[Source data]
● ● ● ●
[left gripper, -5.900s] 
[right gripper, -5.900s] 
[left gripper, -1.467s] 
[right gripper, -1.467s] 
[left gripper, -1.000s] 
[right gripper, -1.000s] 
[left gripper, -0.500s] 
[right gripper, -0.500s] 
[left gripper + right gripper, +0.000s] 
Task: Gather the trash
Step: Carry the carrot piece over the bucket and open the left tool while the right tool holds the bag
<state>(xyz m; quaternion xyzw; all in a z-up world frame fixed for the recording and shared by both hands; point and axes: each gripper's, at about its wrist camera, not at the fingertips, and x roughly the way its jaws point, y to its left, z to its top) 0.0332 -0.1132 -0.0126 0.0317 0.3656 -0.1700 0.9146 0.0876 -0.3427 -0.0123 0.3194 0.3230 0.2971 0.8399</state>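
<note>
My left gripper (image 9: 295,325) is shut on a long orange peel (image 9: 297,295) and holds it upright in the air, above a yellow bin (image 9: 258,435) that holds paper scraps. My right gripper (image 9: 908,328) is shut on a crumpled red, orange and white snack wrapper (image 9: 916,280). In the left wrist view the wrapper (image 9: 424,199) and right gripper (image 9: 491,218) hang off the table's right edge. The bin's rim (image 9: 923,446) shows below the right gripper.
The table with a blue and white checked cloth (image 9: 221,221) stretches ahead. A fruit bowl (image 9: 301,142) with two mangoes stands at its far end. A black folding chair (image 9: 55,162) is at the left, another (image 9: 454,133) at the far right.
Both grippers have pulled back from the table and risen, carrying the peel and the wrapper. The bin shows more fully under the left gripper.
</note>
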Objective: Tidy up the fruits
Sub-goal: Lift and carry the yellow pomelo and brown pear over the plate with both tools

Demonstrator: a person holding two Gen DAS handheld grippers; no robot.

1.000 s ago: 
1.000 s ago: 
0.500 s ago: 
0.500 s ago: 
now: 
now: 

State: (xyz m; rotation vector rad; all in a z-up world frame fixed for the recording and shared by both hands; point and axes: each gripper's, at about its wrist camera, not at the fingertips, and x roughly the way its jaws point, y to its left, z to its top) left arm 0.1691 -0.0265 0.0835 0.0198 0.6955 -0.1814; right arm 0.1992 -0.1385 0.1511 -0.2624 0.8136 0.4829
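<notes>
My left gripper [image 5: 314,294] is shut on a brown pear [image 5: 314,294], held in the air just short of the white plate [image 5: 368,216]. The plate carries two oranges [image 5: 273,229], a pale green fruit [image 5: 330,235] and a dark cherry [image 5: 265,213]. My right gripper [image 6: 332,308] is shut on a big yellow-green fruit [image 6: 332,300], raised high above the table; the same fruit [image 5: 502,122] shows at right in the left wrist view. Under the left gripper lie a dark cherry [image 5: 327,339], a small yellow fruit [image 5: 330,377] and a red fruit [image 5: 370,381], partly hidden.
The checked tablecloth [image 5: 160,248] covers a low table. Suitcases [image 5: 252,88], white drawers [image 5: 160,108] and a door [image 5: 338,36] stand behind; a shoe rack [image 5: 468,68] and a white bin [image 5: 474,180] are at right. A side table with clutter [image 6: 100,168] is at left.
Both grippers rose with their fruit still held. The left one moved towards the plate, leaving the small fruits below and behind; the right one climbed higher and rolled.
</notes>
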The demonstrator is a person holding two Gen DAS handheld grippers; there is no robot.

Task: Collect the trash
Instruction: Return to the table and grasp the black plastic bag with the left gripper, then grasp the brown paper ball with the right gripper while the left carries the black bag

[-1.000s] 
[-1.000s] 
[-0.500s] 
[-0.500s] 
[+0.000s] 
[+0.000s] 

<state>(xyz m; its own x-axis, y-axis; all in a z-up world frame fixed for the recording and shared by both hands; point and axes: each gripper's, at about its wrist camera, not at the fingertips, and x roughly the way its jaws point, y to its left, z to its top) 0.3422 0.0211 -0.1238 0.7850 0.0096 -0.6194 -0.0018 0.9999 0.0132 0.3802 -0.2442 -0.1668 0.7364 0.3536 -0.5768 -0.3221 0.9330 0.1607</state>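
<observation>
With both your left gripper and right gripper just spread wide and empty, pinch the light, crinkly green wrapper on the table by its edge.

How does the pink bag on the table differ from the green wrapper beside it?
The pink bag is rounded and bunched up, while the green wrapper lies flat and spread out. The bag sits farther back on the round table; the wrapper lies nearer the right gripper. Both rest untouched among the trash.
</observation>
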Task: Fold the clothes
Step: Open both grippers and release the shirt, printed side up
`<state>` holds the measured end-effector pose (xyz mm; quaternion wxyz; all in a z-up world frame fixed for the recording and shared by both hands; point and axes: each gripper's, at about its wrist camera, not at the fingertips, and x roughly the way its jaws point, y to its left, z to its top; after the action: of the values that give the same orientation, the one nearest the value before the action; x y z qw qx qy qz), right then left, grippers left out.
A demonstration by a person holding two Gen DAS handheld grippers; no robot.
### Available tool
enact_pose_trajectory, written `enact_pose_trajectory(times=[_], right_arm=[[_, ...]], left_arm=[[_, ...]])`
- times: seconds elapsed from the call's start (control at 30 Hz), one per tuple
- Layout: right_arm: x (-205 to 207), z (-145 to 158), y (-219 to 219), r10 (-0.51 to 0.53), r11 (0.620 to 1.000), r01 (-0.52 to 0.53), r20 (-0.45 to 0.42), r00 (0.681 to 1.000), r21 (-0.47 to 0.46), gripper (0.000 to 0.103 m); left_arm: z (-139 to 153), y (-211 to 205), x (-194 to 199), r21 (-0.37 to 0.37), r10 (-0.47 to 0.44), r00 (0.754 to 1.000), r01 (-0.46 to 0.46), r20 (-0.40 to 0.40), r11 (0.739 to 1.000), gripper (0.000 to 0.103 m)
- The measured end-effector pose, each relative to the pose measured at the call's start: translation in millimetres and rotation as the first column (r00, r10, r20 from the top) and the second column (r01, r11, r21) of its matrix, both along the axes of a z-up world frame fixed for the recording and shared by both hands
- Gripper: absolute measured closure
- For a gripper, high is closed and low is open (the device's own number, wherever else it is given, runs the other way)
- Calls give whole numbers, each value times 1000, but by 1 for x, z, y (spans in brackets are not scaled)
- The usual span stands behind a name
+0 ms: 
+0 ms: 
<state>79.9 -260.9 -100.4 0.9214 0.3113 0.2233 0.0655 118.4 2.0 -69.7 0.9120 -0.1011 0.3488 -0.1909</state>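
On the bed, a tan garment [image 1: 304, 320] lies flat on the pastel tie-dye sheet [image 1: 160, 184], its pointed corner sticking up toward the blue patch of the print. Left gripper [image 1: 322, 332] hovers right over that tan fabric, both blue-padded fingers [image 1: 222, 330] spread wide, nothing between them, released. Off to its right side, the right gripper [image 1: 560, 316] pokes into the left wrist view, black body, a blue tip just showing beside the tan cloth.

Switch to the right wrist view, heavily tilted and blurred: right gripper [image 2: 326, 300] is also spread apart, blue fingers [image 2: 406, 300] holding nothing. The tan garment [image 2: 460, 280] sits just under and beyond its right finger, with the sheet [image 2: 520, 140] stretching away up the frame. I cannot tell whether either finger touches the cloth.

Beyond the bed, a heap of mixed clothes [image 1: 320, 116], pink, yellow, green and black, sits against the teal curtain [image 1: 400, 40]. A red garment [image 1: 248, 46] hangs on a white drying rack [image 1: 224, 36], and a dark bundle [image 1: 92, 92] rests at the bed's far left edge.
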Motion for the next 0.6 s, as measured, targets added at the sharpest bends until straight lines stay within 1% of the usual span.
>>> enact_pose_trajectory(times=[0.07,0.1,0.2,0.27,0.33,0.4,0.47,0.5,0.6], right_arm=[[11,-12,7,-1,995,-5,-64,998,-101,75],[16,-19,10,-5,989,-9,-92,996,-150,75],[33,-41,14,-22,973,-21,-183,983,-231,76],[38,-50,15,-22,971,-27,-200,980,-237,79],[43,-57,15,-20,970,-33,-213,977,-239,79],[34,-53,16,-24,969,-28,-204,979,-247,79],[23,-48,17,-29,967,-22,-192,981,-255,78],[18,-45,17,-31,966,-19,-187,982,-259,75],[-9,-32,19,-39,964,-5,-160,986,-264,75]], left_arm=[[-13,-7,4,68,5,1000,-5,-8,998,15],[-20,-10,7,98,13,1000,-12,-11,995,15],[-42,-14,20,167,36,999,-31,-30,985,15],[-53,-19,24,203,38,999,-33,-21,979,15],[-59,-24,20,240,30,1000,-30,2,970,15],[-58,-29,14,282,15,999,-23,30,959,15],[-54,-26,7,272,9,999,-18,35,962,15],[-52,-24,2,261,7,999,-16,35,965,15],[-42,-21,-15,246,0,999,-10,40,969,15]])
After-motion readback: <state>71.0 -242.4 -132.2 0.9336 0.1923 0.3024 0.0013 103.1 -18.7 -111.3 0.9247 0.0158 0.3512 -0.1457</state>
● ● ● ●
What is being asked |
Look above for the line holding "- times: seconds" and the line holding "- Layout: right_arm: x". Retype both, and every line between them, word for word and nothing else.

Answer below |
- times: seconds elapsed from the call's start (control at 30 Hz), one per tuple
- Layout: right_arm: x (-205 to 207), z (-145 to 158), y (-219 to 219), r10 (-0.51 to 0.53), r11 (0.620 to 1.000), r01 (-0.52 to 0.53), r20 (-0.45 to 0.42), r00 (0.681 to 1.000), r21 (-0.47 to 0.46), gripper (0.000 to 0.103 m); left_arm: z (-139 to 153), y (-211 to 205), x (-194 to 199), r21 (-0.37 to 0.37), r10 (-0.47 to 0.44), r00 (0.754 to 1.000), r01 (-0.46 to 0.46), r20 (-0.40 to 0.40), r11 (0.739 to 1.000), gripper (0.000 to 0.103 m)

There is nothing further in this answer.